The Hove Station Community Hub proposal is focused on improving the environment in the immediate surroundings of the historic station, the Goldstone Villas and Hove Park Villas shopping parades and Station Approach, together with the full renovation of the long neglected footbridge.
The Sackville Road – Conway Street Community Hub centres on improving the environment of the Honeycroft buildings and the Vallance Community Centre to create a piazza and upgraded pocket park
A successful Referendum will give increased weight to community campaigns to persuade the Council to give the highest possible priority to implementation of the key policies of the Neighbourhood Plan including:
- the provision of significant proportion of genuinely affordable housing in future project
- ensuring that future projects should follow the precedent set by the Hove Gardens first virtually car-free development
- developing and delivering a new area-wide traffic management scheme minimising rat-running and speeding
- street improvements to include developer- funded tree planting, and action to make streets safer and healthier for pedestrians and cyclists, not least under the pedestrian-hostile Fonthill Road tunnel.

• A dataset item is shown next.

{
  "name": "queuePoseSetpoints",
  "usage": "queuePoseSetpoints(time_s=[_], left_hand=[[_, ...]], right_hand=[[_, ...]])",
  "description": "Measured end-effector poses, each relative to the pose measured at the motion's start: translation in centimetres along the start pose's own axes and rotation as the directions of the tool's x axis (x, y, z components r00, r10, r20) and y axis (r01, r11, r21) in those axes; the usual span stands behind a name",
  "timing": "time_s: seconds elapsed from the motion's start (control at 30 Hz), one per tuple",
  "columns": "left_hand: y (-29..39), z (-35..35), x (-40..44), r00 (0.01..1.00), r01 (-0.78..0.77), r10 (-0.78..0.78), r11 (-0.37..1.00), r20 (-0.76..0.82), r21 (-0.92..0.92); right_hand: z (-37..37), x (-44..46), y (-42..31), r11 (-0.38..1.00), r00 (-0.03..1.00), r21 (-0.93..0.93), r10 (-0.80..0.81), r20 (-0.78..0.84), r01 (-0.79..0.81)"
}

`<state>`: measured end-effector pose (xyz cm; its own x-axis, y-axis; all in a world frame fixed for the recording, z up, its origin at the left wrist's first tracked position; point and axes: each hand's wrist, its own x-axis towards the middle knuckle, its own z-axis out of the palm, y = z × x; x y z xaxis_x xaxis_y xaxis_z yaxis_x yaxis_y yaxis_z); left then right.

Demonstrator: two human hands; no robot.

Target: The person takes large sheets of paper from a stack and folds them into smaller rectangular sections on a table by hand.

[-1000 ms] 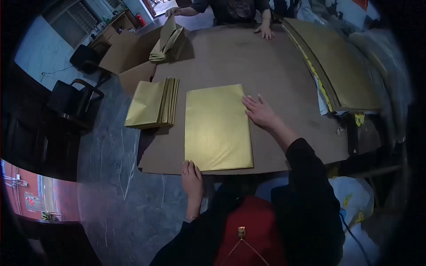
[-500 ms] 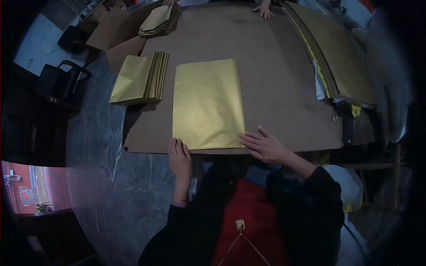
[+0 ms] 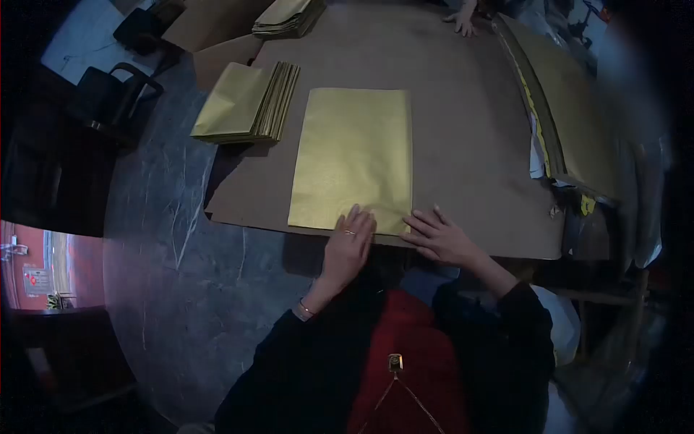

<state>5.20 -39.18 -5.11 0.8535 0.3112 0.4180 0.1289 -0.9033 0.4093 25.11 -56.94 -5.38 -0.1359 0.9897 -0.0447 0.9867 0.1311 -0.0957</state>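
Note:
A gold paper sheet (image 3: 354, 152), possibly folded, lies flat on the brown cardboard-covered table (image 3: 477, 145), its near edge by the table's front. My left hand (image 3: 350, 244) rests on the middle of that near edge, fingers extended and a ring on one of them. At the near right corner, my right hand (image 3: 442, 239) lies with fingers spread, fingertips touching the paper. Neither hand grips anything. To the left stands a stack of folded gold paper (image 3: 235, 101), its layered folds facing right.
Another gold paper pile (image 3: 285, 18) lies at the far left beside an open cardboard box (image 3: 224, 58). A thick bundle of large gold sheets (image 3: 571, 108) lines the right side. Another person's hand (image 3: 463, 23) rests on the far edge. A black chair (image 3: 108, 98) stands left.
My left hand has moved right, from the paper's near left corner to the middle of its near edge. My right hand stays at the right corner. The view has shifted slightly.

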Motion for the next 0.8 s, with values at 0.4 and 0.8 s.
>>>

LOCATIONS OF CURRENT & FUTURE DEVELOPMENT, AND OF COMMUNITY HUBS
This map shows the locations of major developments either completed or under construction, as well as private sector-led projects in the pipeline to be brought forward by developers for Council approval in the next few years.
COMMUNITY HUB 1 – HOVE STATION
COMMUNITY HUB 2
Major developments are going to happen whether we like them or not, they are ultimately government imposed, but it’s Hove residents with a lot at stake. A ‘YES’ vote ensures the Council legally has to consider the Neighbourhood Plan when making planning decisions – this is our one-off opportunity, don’t miss it.
VOTING ‘YES’ WILL STRENGTHEN THE COMMUNITY’S INFLUENCE ON OUR GROWING NEIGHBOURHOOD
Referendum voters will answer ‘Yes or No’ to the question ‘Do you want the Brighton and Hove City Council to use the Hove Station Neighbourhood Plan to help it decide planning applications in the Neighbourhood Area?’
A majority ‘YES” will establish the local community’s right to have its say on future planning applications based on the question ‘does the proposed development take full account of approved Neighbourhood Plan policies and evolving community projects? ‘
THE DEVELOPMENT PIPELINE
In the short term, an application to redevelop the Royal Mail Delivery office will be submitted this year. Also, MODA has planning approval for a second stage development to provide specialist accommodation for elderly people, although this has been delayed and there may be the possibility of a new planning application.
In the longer term, the regeneration of the Conway Street area will eventually move west to include Industrial House, Custom Pharma and possibly even the Agora. It will also move east on the north side of Conway Street, with the second stage redevelopment of the bus garages and the adjacent Network rail owned car park.
The planning of this second stage is now being moved forward by a joint urban design process established by the Council to work with with landowners including Matsim, the bus company and Network Rail. This initial work is inevitably ‘behind closed doors’, but a successful Referendum will provide the basis for the Forum to build on its experience of pre-application negotiations with developers and the council to press for a seat at the table, albeit within the limitations of ‘commercial confidentiality’.